* EXERCISE BRIEF *
Your task is to extract the lines from the one holding "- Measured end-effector" through the end of the material. Set them down exactly and add nothing.

* DATA SHOWN *

******

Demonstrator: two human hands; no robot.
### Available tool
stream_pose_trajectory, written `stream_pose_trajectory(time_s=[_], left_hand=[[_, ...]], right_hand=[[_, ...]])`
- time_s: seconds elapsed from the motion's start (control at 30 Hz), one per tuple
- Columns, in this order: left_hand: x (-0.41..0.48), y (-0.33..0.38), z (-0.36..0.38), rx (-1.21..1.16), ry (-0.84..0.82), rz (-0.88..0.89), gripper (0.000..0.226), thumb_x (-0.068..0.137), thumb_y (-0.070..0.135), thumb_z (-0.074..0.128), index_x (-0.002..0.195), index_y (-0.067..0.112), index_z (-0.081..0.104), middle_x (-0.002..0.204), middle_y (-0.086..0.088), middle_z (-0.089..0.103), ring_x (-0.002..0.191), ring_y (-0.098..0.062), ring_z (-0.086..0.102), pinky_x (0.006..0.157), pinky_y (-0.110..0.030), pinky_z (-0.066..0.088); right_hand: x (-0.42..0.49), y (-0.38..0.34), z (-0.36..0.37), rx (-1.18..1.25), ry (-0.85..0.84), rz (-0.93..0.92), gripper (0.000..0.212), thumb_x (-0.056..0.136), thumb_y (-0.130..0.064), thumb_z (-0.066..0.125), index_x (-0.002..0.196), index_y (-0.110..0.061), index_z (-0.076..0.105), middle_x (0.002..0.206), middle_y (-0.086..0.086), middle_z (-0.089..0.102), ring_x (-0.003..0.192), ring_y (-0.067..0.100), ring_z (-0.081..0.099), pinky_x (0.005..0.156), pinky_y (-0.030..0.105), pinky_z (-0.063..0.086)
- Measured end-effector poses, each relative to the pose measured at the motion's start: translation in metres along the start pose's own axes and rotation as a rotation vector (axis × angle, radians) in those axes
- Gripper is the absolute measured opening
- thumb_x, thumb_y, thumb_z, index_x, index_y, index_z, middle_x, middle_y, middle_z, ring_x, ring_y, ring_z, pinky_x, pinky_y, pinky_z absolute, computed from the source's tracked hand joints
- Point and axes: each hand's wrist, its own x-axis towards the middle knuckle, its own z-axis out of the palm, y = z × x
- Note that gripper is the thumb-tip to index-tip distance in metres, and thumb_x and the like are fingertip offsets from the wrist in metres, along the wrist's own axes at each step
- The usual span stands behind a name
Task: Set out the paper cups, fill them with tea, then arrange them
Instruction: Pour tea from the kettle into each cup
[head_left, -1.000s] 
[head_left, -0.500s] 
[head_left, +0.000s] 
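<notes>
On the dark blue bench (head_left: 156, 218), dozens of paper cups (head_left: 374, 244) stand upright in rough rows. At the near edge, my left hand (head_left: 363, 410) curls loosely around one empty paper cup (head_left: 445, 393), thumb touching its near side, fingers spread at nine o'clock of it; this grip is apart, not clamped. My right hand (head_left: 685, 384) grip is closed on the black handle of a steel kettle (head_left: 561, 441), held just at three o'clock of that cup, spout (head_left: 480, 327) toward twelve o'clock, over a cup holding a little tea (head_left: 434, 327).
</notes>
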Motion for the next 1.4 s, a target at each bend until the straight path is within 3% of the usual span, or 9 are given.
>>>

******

* PROBLEM SOLUTION *
- Measured end-effector poses, each relative to the pose measured at the motion's start: translation in metres along the start pose's own axes and rotation as a rotation vector (axis × angle, radians) in those axes
- Gripper is the absolute measured opening
- thumb_x, thumb_y, thumb_z, index_x, index_y, index_z, middle_x, middle_y, middle_z, ring_x, ring_y, ring_z, pinky_x, pinky_y, pinky_z absolute, computed from the source's tracked hand joints
- Point and axes: each hand's wrist, its own x-axis towards the middle knuckle, its own z-axis out of the palm, y = z × x
- Note that gripper is the thumb-tip to index-tip distance in metres, and thumb_x and the like are fingertip offsets from the wrist in metres, along the wrist's own axes at each step
- The usual span stands behind a name
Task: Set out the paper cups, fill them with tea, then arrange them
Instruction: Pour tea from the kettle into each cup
[head_left, -1.000s] 
[head_left, -0.500s] 
[head_left, +0.000s] 
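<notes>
On the dark blue bench (head_left: 156, 218), dozens of paper cups (head_left: 374, 244) stand upright in rough rows. At the near edge, my left hand (head_left: 363, 410) curls loosely around one empty paper cup (head_left: 445, 393), thumb touching its near side, fingers spread at nine o'clock of it; this grip is apart, not clamped. My right hand (head_left: 685, 384) grip is closed on the black handle of a steel kettle (head_left: 561, 441), held just at three o'clock of that cup, spout (head_left: 480, 327) toward twelve o'clock, over a cup holding a little tea (head_left: 434, 327).
</notes>
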Motion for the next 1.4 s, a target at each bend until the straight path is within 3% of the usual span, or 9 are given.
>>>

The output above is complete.